そんな中、経営コンサルタントであり本書の著者でもある新井健一氏が、これからの時代に必要だと提唱するのが「働かない技術」。これは業務削減・効率化のための考え方であり、「企業人」として生き抜いていくための心構えでもあるといいます。
この「働かない技術」が特に必要とされるのは、働き方改革のキーマンとなる30代後半~40代のミドル世代だそう。たとえば、おつきあい残業をなくせなかったり、長いだけの会議をダラダラと続けたり、目的よりも「長時間がんばること」に重きを置いていたり。こうしたムダな仕事をしているガラパゴス人材は、今後生き残っていくことは難しいと著者は言います。古い労働観を切り替えて、働き方改革の本質を見極めることが重要になってくるというわけです。
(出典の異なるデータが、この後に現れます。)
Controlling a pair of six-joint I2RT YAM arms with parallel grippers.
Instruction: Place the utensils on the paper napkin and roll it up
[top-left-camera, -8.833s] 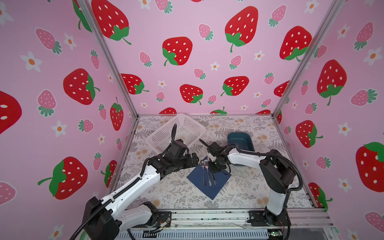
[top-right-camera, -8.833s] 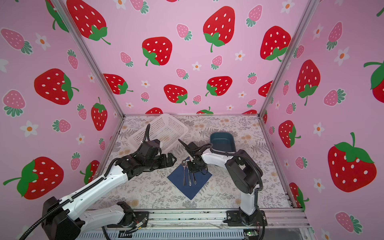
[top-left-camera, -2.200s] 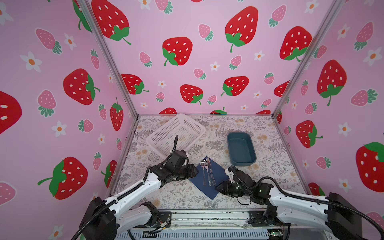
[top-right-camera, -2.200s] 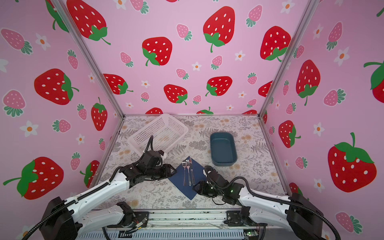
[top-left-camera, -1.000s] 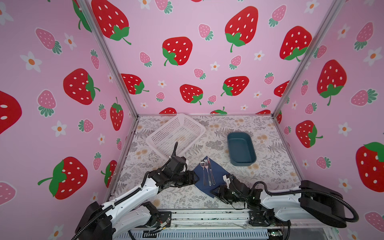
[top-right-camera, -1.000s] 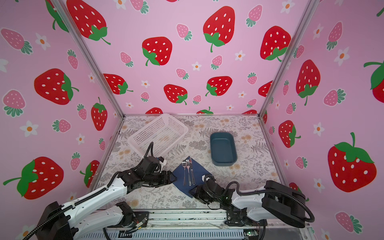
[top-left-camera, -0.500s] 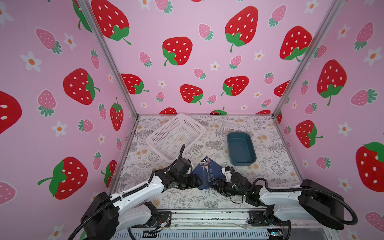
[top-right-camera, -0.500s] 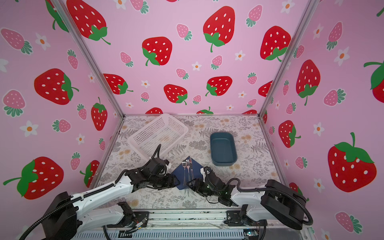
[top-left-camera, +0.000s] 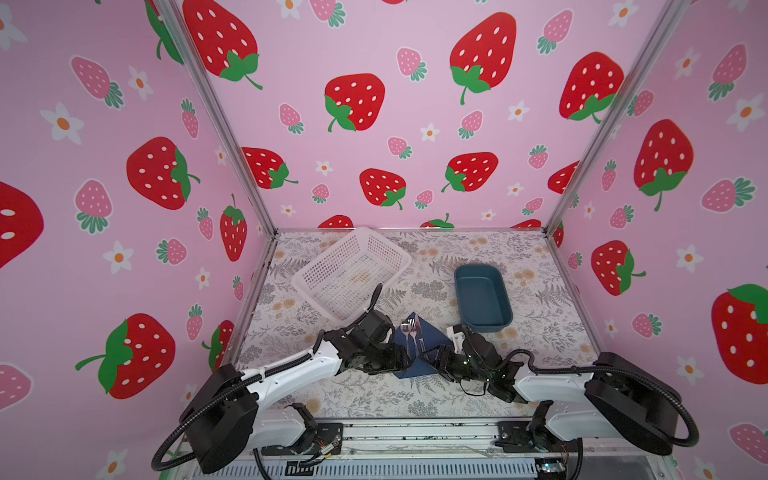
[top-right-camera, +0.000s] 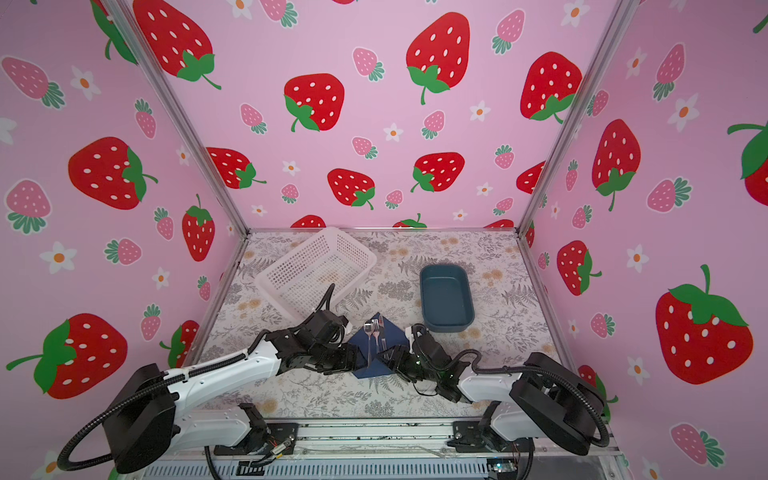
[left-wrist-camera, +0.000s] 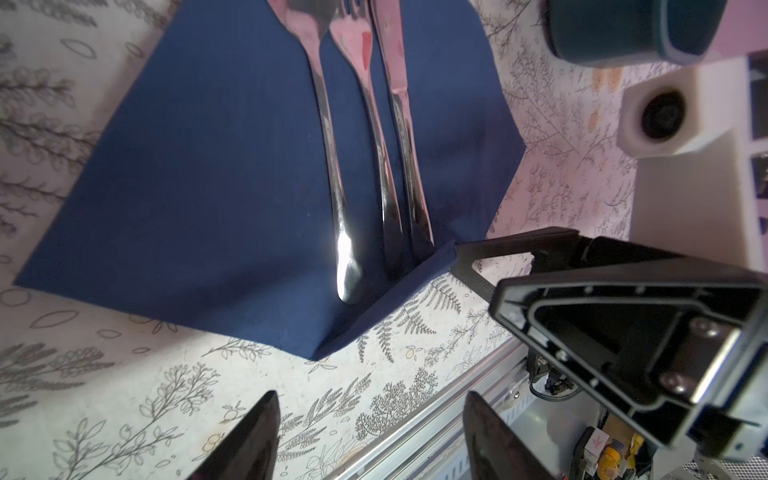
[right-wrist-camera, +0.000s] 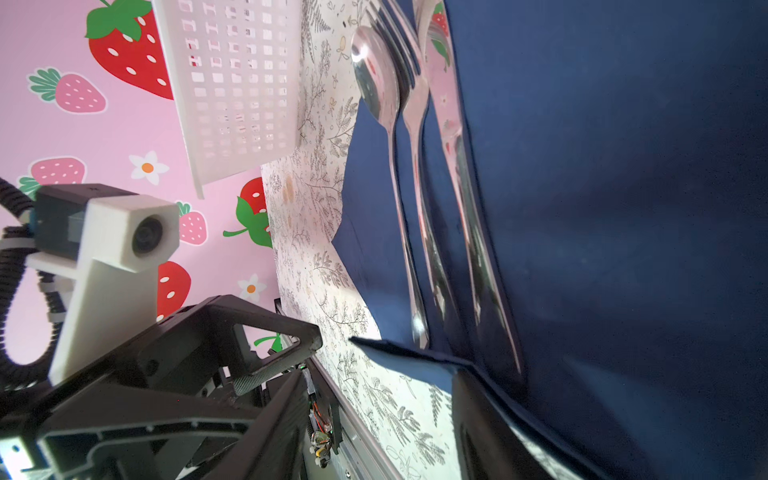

では、これまで染みついた労働観から脱却するためにはどうすればよいのでしょうか? たとえば、その改善努力の一つとして紹介されているのが「職場のムリ、ムダはどこにある? 業務効率改善機会」という図。この図では「多すぎる承認・決議」「多すぎる電話対応」「不明確な責任と権限の流れ」といった職場のムリ、ムダが挙げられているのですが、こうした問題には業務改善のフレームワーク「ECRS」に当てはめて考えてみることが薦められます。「ECRS」とは「Eliminate(排除):既存業務の何かを取り除くことはできないか?」「Combine(結合と分離):類似の業務を一つにまとめるか、異なる業務を分けられないか?」などといった手法のことだそう。
ほかにも財務の視点で職場を変えるための「バランス・スコア・カード」というツールや部下の管理・育成のために必要なスキルなど、具体的な方策も提案されています。
また、信条的な部分では、これからの時代に必要な労働観として、著者は「徳」を挙げています。「『徳』とは、今後ますます多様なメンバーが集う職場において、安易にマジョリティーに迎合することなく、かといって自分の考え方に固執することなく、全体にとっての『公正さ』を考えられたり、あの人にだったらついて行きたいと思わせる品性を養うこと」とのこと。効率性や生産性を重視する欧米的な考えとともに、日本人ならではの「徳」という価値観を持つことも大切であると考えさせられます。
これまでのキャリアの再点検をする意味でも、働き盛りのミドル世代は読んでみて損はないであろう本書。これからの時代に必須となる「働かない技術」をどう身に付ければよいか、そのヒントを皆さんも見つけてみてください。